We believe that significant weight should also be accorded Dr. Siehl's opinions in this case. As in Harris, nothing in the record contradicts Dr. Siehl's opinion that Berry is totally disabled. Dr. Siehl conducted a number of examinations over the course of a year and each time his diagnosis was that Berry suffered from "lumbar and sacral somatic dysfunction and myofibrositis with degenerative joint disease of the spine." Contrary to the ALJ's conclusion, this diagnosis was supported by clinical findings. X-rays did show that Berry suffered from some degenerative changes in the spine. The only other physician to examine Berry, Dr. Schear, did not render any diagnosis to contradict Dr. Siehl's opinions; if anything, Dr. Schear's findings corroborated those of Dr. Siehl. It is also significant that the record is devoid of any reference to medical findings made by a physician furnished by the Secretary. We can only conclude that Dr. Siehl's medical opinions and diagnosis are uncontradicted and his opinion that Berry is totally disabled must be given complete deference. Based on the medical evidence in the record, we are thus persuaded that Berry's impairment prevents him from engaging in any work activity.
We are also persuaded that the ALJ improperly discounted Berry's . complaints of pain. Berry testified at the hearing that he was unable to work due to sharp pains in his lower back. He also testified that he is unable to lift more than ten pounds, sit for more than two hours, walk for more than three or four blocks, or stand for more than one to one and one-half hours. Additionally, he is unable to do any bending, stooping or squatting. His recreational activities included walking around K-mart for half an hour and watching TV.
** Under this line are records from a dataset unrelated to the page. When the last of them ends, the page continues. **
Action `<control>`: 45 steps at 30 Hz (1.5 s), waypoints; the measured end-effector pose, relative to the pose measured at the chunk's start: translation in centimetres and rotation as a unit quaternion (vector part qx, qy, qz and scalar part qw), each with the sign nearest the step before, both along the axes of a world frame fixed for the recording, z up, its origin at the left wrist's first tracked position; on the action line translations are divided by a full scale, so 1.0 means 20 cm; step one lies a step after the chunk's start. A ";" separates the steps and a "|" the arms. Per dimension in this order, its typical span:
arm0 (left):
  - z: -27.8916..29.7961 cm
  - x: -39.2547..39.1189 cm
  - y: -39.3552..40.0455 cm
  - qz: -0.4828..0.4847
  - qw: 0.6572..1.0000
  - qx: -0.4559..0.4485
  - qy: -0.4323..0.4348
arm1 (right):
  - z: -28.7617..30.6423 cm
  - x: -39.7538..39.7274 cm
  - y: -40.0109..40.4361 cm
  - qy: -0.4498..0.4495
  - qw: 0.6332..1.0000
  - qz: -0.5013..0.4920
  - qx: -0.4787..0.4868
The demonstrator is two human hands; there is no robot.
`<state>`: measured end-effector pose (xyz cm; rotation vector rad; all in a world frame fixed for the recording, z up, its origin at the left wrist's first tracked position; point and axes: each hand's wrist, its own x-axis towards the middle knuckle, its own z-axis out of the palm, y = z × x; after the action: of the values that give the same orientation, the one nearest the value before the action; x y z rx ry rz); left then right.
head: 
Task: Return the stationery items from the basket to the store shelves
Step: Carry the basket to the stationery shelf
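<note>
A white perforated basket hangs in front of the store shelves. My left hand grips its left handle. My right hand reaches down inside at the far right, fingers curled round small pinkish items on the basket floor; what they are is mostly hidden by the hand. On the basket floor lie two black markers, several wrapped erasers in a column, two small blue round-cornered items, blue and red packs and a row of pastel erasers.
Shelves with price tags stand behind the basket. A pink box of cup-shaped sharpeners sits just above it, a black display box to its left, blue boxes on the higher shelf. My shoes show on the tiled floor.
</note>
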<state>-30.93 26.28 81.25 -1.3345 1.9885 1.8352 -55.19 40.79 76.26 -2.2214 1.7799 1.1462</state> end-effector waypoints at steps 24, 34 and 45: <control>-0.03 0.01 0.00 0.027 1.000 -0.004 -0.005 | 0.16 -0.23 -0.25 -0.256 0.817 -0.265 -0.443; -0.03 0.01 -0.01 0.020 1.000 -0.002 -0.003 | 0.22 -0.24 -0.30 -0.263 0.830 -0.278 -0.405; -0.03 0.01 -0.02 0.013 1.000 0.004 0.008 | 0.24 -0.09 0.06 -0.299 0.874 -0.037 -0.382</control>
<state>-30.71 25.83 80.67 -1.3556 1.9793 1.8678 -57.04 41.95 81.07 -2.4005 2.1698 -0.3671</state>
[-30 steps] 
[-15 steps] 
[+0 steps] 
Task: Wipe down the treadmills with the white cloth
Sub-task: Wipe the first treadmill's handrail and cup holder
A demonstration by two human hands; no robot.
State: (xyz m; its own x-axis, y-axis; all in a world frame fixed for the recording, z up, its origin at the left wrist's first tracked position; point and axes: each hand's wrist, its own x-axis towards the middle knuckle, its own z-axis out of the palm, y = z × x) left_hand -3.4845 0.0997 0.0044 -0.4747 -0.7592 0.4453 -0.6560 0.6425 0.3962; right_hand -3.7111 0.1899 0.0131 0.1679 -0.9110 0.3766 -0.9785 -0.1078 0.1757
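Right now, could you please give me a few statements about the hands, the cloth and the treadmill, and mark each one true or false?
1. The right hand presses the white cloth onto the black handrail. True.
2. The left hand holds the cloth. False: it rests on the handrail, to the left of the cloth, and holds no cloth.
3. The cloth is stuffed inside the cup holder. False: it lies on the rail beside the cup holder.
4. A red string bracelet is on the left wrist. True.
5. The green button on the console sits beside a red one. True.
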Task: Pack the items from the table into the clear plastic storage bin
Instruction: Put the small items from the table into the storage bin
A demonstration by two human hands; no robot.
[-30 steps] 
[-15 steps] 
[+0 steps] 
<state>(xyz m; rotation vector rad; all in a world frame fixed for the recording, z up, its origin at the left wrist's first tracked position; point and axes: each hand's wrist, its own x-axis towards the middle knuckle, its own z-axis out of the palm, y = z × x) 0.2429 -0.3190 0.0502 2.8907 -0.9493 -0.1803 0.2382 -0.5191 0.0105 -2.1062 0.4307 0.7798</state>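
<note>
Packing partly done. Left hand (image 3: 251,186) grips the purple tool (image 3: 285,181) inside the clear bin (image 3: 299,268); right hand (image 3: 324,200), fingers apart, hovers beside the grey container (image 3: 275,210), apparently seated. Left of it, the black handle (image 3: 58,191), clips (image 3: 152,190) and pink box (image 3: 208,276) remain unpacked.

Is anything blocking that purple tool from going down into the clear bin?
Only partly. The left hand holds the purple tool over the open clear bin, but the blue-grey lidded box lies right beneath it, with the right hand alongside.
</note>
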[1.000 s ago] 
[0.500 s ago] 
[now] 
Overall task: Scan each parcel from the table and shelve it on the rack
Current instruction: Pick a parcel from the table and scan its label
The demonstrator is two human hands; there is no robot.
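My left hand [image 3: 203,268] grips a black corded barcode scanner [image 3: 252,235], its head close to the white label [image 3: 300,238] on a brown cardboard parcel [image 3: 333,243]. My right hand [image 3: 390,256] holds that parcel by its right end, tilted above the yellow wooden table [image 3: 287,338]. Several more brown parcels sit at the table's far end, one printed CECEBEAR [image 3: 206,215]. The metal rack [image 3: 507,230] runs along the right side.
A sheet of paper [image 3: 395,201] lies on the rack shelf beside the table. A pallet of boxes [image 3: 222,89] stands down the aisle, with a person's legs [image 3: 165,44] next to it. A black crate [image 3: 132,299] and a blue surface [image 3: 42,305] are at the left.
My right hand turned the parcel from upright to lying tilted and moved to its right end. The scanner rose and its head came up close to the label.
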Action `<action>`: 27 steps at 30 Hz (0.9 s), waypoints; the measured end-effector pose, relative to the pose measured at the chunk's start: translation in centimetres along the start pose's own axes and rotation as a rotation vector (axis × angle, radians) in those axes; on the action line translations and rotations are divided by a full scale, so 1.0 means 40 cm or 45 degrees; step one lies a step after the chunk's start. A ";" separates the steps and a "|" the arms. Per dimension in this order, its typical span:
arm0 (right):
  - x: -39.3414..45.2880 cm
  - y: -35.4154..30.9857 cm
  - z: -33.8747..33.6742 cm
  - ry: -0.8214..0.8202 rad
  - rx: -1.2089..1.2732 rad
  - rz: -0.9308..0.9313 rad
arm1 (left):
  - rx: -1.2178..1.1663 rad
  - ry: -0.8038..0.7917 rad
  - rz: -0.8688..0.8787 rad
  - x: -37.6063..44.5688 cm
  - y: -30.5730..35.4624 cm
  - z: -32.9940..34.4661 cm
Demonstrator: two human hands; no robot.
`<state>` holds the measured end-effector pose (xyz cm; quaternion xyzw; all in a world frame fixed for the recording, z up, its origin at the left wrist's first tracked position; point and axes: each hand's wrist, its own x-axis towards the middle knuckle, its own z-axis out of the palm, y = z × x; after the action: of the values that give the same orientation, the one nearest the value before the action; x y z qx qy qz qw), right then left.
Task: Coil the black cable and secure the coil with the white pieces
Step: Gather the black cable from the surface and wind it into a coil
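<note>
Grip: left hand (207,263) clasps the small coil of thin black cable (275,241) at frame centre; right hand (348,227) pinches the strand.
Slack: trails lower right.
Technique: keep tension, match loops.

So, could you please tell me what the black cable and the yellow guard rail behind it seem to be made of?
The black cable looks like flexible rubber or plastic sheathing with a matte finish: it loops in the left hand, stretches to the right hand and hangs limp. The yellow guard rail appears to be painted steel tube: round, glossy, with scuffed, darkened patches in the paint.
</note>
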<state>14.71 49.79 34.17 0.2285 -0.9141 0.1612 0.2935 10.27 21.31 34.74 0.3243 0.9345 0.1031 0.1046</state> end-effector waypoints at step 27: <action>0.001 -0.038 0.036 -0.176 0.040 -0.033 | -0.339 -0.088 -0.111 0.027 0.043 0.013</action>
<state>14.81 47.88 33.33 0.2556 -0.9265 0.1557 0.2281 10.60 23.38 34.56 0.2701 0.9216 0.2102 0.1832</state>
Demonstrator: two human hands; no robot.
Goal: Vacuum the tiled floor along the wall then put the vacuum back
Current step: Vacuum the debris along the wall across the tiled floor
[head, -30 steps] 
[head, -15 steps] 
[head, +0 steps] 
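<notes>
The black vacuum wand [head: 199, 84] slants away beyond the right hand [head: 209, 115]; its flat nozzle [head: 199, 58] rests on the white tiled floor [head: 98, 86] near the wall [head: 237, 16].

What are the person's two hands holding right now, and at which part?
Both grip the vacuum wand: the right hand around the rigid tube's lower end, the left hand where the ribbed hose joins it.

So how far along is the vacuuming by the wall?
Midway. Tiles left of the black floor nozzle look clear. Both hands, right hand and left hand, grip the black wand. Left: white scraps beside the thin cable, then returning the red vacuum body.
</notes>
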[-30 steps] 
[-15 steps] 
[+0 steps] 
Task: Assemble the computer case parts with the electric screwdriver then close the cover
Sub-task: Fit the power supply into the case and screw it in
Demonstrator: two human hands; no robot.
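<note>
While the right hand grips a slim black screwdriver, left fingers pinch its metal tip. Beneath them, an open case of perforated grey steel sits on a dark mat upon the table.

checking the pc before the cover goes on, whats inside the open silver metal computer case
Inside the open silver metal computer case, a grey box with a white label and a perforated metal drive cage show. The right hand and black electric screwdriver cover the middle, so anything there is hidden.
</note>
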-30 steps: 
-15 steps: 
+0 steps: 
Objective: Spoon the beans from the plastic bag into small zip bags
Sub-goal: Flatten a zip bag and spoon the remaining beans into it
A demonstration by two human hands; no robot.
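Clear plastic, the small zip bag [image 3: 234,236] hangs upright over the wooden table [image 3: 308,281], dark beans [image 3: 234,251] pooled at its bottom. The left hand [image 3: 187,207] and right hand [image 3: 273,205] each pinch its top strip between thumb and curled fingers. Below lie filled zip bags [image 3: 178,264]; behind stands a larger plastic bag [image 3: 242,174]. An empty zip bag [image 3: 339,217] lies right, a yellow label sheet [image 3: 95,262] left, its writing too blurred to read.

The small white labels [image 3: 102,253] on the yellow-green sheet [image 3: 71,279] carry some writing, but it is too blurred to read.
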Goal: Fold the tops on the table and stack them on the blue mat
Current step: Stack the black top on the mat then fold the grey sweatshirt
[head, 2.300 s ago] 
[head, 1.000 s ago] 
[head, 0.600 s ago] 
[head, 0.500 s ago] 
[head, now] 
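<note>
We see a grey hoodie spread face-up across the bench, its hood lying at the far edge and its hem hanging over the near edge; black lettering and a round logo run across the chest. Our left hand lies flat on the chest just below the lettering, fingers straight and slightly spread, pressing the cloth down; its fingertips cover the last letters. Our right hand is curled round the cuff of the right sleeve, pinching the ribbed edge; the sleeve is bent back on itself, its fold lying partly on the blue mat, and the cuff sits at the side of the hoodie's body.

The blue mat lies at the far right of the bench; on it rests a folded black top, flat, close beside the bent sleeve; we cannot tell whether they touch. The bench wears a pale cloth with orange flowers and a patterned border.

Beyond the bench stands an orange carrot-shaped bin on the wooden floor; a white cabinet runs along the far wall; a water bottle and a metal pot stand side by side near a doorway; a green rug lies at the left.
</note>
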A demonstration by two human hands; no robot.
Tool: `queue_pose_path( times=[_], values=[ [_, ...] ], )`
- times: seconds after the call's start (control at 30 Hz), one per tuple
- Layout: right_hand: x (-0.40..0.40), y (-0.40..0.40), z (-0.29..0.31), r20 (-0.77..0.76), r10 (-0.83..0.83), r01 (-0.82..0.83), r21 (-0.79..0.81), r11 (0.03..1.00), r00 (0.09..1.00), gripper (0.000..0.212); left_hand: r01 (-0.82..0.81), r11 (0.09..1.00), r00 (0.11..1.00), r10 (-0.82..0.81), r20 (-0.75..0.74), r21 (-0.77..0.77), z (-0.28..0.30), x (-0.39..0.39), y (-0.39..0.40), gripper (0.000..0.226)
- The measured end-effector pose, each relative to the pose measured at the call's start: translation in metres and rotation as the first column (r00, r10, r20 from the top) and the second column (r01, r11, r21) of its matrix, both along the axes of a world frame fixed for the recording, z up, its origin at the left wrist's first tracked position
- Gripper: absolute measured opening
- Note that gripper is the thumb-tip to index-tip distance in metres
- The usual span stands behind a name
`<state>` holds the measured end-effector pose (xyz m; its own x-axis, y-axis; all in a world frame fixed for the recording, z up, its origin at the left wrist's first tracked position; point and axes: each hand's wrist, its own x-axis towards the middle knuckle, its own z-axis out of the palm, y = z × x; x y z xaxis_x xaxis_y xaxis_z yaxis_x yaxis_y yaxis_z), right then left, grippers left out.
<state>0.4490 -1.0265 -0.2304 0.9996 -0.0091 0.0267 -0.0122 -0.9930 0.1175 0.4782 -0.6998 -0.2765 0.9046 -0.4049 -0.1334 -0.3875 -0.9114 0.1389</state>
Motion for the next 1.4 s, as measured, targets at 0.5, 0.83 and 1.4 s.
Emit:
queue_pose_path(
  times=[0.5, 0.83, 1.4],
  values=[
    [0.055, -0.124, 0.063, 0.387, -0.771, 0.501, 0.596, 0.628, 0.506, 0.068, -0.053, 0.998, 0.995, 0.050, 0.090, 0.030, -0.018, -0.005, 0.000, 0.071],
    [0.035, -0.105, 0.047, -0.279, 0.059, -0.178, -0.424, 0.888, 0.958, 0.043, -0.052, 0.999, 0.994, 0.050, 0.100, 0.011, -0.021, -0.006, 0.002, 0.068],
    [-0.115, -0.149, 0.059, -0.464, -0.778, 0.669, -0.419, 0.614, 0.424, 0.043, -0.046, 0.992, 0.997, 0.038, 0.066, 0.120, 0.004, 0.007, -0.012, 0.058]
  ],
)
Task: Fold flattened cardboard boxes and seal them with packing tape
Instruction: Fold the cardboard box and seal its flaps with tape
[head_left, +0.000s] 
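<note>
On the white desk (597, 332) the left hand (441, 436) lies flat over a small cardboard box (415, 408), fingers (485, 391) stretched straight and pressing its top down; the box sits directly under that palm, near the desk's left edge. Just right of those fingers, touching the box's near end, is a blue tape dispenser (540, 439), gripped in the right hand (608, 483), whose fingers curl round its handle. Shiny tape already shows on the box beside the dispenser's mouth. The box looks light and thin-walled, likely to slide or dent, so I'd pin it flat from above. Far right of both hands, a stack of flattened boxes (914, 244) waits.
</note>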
This circuit has already established that pain alone, if the result of a medical impairment, may be sufficient enough to constitute disability. See Kirk v. Health and Human Services, 667 F.2d 524, 538 (6th Cir. 1981), cert. denied 461 U.S. 957 (1993). Where there is uncontradicted medical evidence corroborating the complaints of pain, the ALJ cannot reject a claimant's testimony regarding pain merely on the basis of credibility. Harris v. Heckler, 756 F.2d at 436; King v. Heckler, 742 F.2d at 974-75. The ALJ found that the medical evidence belied Berry's complaints of pain. But as we have concluded earlier, there is uncontroverted medical evidence to support Berry's complaints of pain. Moreover, the record shows that the ALJ's finding that Berry's complaints of pain were exaggerated because he spent his recreational time walking around a shopping center was based on a misconstruing of the testimony. The substance of Berry's testimony was that he sometimes walked around "K-mart or something for about a half hour". Were the testimony as the ALJ described it, we may have been be inclined to agree that Berry's complaints of pain were exaggerated. However, we do not believe that testimony that Berry walks around for half an hour reasonably leads one to the same conclusion.
We therefore conclude that the Secretary's finding that Berry is not disabled is not supported by substantial evidence. Based on the record before us, Berry is incapable of performing sedentary or light work. Accordingly, the district court's summary judgment is REVERSED and the case is REMANDED with instructions to further remand to the Secretary for the award of benefits.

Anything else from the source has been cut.